WHAT IS REQUIRED
On how many lines of these entries does the word "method" occur? State the number alone.

________________

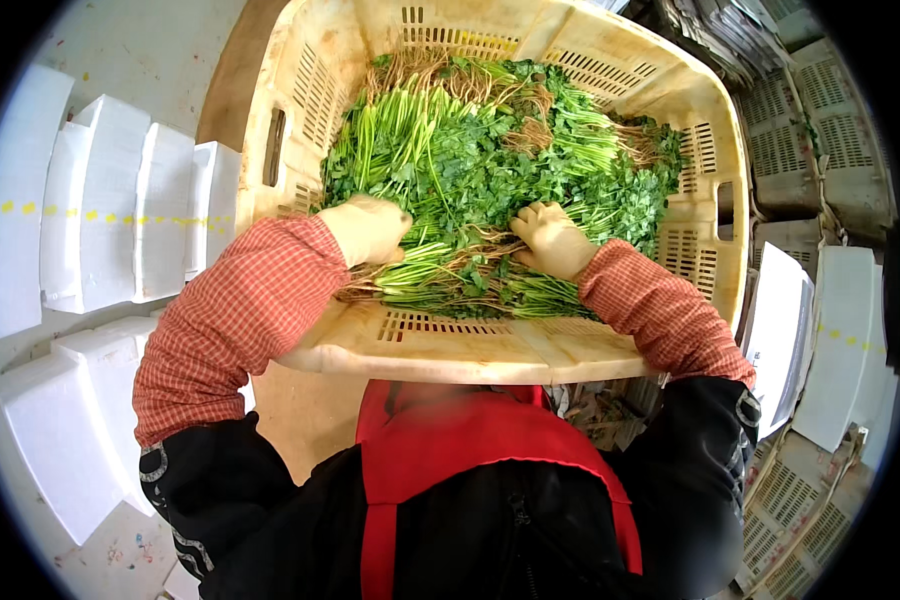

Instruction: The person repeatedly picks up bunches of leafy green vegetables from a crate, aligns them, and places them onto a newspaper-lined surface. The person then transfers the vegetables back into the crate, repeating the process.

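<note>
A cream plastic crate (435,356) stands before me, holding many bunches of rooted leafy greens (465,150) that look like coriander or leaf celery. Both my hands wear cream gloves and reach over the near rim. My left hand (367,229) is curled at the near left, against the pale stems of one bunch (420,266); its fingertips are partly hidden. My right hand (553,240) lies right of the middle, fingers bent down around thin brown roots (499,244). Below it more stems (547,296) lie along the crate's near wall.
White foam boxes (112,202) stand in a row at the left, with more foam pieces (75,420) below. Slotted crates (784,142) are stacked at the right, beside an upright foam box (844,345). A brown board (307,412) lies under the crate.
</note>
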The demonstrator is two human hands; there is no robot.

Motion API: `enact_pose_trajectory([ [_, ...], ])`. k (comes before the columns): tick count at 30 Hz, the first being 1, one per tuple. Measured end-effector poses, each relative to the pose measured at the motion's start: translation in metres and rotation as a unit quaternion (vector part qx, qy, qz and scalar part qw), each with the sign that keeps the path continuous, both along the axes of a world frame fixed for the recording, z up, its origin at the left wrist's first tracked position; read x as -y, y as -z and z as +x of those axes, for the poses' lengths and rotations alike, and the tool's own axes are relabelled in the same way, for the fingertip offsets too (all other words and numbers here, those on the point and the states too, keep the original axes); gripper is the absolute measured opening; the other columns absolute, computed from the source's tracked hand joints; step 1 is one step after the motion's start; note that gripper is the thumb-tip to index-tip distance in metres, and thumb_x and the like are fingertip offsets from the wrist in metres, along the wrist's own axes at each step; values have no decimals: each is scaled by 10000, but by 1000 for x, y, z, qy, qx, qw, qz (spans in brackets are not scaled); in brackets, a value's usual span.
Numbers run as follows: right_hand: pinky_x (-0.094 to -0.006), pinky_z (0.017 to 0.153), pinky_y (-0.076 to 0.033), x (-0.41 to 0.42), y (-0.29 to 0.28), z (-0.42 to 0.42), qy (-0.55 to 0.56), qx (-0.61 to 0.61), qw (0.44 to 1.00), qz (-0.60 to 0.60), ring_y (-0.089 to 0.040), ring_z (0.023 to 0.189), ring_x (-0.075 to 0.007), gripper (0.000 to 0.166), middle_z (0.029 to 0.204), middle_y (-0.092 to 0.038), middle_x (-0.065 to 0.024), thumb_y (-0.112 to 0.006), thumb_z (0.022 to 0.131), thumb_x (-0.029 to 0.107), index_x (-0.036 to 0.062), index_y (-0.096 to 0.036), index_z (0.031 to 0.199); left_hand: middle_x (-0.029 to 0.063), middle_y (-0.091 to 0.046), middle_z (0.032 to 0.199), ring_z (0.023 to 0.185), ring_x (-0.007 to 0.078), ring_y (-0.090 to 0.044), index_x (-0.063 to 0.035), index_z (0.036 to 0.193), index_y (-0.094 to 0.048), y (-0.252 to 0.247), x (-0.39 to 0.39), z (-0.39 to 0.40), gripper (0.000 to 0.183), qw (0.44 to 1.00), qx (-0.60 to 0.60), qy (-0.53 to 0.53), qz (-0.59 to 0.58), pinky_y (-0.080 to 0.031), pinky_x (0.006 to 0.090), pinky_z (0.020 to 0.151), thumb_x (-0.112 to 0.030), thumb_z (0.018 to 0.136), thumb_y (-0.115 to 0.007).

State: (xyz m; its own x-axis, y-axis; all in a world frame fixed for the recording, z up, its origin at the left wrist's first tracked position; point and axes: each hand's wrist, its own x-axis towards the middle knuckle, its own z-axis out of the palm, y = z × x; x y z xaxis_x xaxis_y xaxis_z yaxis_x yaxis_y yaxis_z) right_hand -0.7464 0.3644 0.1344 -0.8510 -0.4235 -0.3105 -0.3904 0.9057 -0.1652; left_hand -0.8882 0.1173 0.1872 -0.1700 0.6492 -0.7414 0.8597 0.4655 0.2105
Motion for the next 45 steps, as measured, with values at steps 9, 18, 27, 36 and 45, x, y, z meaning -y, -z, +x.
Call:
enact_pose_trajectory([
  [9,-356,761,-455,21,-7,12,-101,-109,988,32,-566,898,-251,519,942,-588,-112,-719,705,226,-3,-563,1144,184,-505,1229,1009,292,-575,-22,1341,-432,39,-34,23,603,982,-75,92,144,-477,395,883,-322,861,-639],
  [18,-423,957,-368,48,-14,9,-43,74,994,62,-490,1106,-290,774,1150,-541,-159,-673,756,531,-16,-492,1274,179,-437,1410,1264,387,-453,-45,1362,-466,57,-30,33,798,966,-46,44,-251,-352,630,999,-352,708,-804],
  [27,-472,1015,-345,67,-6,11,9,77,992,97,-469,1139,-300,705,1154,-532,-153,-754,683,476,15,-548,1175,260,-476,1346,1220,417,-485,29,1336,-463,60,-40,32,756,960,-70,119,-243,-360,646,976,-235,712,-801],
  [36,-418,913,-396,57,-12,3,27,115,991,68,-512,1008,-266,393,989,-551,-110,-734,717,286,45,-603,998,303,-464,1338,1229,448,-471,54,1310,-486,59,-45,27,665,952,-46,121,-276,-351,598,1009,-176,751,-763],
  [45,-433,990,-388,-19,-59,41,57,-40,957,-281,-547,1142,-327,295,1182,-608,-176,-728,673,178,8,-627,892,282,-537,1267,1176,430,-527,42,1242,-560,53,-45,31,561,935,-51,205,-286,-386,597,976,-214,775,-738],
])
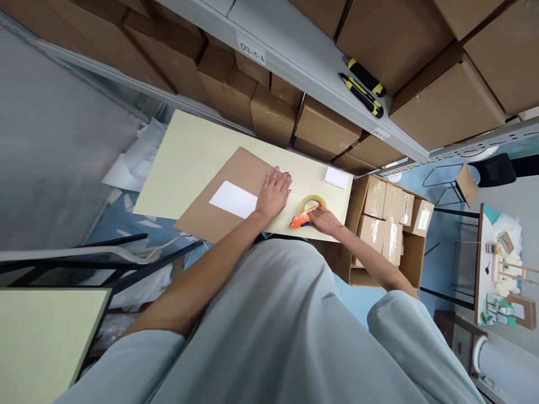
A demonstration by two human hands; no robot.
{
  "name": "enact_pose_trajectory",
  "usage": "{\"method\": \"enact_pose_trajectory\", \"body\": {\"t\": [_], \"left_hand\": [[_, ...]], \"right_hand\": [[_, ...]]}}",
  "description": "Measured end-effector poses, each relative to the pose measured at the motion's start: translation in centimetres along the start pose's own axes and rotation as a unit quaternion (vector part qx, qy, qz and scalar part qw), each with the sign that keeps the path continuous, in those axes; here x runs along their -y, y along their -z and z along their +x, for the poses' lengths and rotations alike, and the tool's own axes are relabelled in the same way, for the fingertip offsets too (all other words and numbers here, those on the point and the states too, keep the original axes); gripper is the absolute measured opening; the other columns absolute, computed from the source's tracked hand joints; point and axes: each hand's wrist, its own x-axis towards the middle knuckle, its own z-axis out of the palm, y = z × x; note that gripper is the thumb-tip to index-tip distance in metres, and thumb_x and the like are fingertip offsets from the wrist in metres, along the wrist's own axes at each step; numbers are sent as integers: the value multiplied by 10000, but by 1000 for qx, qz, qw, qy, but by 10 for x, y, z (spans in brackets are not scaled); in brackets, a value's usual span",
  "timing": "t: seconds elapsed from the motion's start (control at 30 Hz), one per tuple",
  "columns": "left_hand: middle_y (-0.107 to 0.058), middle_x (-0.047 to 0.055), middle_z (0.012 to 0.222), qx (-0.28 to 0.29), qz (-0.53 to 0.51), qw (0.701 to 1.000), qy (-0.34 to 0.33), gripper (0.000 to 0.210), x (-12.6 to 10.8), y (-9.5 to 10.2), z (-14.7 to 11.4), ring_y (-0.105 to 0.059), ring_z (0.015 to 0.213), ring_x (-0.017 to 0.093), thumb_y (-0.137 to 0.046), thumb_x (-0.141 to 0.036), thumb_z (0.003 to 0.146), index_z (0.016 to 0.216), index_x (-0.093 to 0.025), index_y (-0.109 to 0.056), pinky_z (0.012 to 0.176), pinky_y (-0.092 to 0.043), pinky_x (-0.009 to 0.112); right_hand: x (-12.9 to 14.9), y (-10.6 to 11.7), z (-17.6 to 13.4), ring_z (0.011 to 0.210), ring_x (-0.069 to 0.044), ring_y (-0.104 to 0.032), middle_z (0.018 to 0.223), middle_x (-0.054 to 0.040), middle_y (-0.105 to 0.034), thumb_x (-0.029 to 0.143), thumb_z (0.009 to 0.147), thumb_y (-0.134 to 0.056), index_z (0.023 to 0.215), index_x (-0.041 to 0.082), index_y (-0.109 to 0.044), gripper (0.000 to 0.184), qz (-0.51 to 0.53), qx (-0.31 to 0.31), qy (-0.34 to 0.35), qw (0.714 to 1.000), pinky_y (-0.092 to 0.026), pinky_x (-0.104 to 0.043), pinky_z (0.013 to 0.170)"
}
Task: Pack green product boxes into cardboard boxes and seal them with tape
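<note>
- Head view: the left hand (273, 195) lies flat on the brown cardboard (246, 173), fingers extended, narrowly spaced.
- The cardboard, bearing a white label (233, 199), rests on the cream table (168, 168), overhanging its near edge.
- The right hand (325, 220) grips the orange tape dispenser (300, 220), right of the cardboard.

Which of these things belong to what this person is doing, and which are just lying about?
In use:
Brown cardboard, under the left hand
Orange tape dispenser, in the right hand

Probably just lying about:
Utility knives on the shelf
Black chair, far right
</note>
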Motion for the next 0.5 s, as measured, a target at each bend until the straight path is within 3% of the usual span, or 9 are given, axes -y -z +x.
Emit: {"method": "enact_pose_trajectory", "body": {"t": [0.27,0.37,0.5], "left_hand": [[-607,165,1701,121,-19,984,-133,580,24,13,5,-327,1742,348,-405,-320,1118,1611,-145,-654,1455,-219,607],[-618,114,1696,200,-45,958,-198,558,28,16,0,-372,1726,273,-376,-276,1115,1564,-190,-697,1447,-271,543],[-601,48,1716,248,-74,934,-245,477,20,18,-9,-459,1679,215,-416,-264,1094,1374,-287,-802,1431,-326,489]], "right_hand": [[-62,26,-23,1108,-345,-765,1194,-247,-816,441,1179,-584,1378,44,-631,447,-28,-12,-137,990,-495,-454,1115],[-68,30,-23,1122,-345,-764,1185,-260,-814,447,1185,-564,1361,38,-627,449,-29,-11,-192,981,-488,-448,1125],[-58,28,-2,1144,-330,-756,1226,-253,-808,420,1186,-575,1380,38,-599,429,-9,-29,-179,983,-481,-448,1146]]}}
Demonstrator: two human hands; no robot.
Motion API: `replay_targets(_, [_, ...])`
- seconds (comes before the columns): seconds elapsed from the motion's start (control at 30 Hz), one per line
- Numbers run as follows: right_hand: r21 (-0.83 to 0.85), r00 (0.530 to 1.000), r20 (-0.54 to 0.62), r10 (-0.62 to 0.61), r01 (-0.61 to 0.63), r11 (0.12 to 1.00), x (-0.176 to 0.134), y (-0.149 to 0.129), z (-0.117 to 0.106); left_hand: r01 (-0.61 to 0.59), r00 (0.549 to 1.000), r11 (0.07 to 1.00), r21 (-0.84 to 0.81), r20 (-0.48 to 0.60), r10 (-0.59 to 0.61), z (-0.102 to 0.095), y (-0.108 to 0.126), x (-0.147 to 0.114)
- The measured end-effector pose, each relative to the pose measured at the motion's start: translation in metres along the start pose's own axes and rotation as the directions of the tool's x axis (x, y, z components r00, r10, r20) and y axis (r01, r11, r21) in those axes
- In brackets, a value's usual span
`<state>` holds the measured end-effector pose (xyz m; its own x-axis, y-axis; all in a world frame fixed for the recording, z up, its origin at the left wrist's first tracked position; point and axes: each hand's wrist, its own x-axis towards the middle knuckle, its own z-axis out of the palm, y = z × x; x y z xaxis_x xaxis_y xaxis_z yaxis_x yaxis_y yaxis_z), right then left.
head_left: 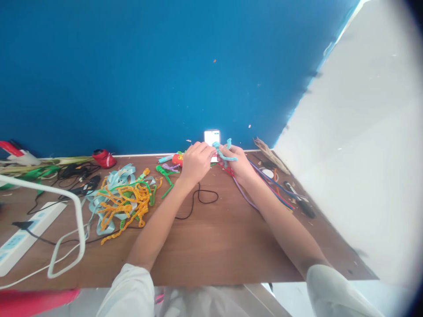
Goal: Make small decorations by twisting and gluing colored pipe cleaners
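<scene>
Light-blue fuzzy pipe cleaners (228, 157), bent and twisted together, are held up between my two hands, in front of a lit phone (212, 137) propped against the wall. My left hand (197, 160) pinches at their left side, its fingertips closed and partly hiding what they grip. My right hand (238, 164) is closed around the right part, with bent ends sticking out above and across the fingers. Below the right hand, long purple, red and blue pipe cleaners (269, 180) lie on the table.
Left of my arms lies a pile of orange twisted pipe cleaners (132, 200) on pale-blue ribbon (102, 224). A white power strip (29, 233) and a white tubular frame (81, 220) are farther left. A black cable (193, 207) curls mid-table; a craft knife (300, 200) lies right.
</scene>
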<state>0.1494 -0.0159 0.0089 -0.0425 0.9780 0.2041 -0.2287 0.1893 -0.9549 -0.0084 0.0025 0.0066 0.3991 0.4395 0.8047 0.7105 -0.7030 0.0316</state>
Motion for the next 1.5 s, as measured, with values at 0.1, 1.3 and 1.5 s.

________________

RESULT OF THE TASK
2